- [REQUIREMENT]:
Count the lines in the data below where the string "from" occurs, please, and give the number alone.
- - -
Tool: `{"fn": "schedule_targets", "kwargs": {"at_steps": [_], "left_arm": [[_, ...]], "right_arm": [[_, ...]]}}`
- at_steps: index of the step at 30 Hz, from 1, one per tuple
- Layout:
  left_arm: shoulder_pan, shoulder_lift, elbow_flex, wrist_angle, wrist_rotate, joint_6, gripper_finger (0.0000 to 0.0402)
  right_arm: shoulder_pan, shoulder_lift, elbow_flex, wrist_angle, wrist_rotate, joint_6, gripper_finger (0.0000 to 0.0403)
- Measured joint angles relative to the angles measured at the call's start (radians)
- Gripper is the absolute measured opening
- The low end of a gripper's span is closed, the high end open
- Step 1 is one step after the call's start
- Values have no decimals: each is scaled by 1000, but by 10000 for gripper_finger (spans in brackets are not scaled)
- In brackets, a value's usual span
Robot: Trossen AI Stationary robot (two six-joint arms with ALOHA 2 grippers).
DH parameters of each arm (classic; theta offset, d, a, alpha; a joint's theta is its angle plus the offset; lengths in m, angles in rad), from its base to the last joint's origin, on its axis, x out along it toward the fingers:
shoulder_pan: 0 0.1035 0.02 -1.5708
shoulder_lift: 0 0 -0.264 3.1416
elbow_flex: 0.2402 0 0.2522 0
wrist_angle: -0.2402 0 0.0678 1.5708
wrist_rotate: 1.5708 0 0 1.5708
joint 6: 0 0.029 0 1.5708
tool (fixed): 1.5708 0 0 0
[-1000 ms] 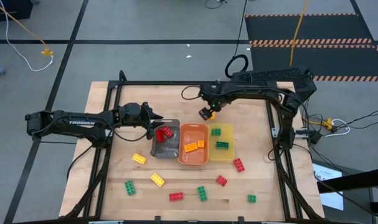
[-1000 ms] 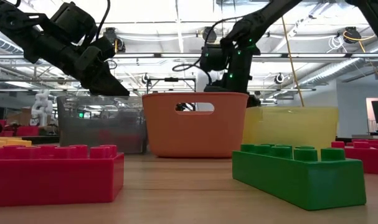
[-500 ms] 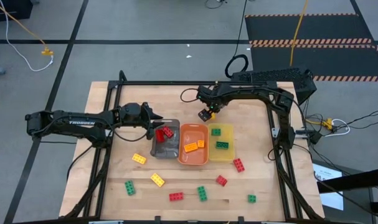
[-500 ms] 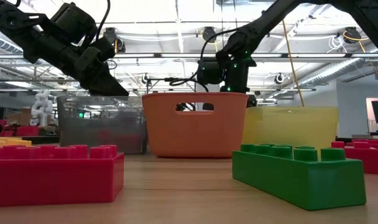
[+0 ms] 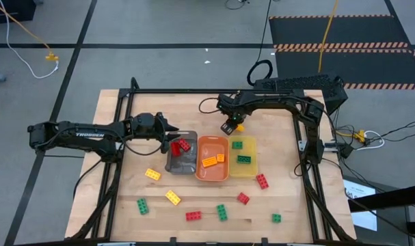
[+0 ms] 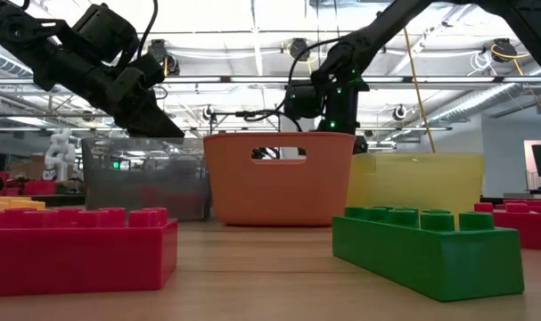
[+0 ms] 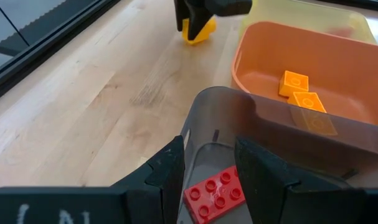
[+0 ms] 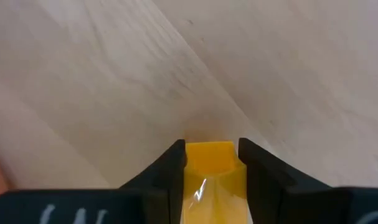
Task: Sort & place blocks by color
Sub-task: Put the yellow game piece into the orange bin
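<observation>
Grey flooring surrounds the pale wooden table (image 5: 125, 116), where three plastic trays (image 5: 212, 158) sit side by side amid nine scattered studded toy bricks (image 5: 193, 216). Right gripper (image 8: 210, 163) pinches a yellow brick (image 8: 208, 158); left gripper (image 7: 208, 163) grips a red brick (image 7: 217, 191) over the grey tray (image 5: 182, 162).

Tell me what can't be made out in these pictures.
- Contents of the grey tray, orange tray and yellow tray, low view: their own walls hide them.
- Far end of the yellow block, right wrist view: cut off between the right gripper fingers and the picture's edge.
- Whether the left gripper grips the red block, left wrist view: contact unclear.
</observation>
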Motion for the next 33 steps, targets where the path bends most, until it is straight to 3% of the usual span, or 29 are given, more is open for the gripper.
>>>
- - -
- [RESULT OF THIS EXERCISE]:
2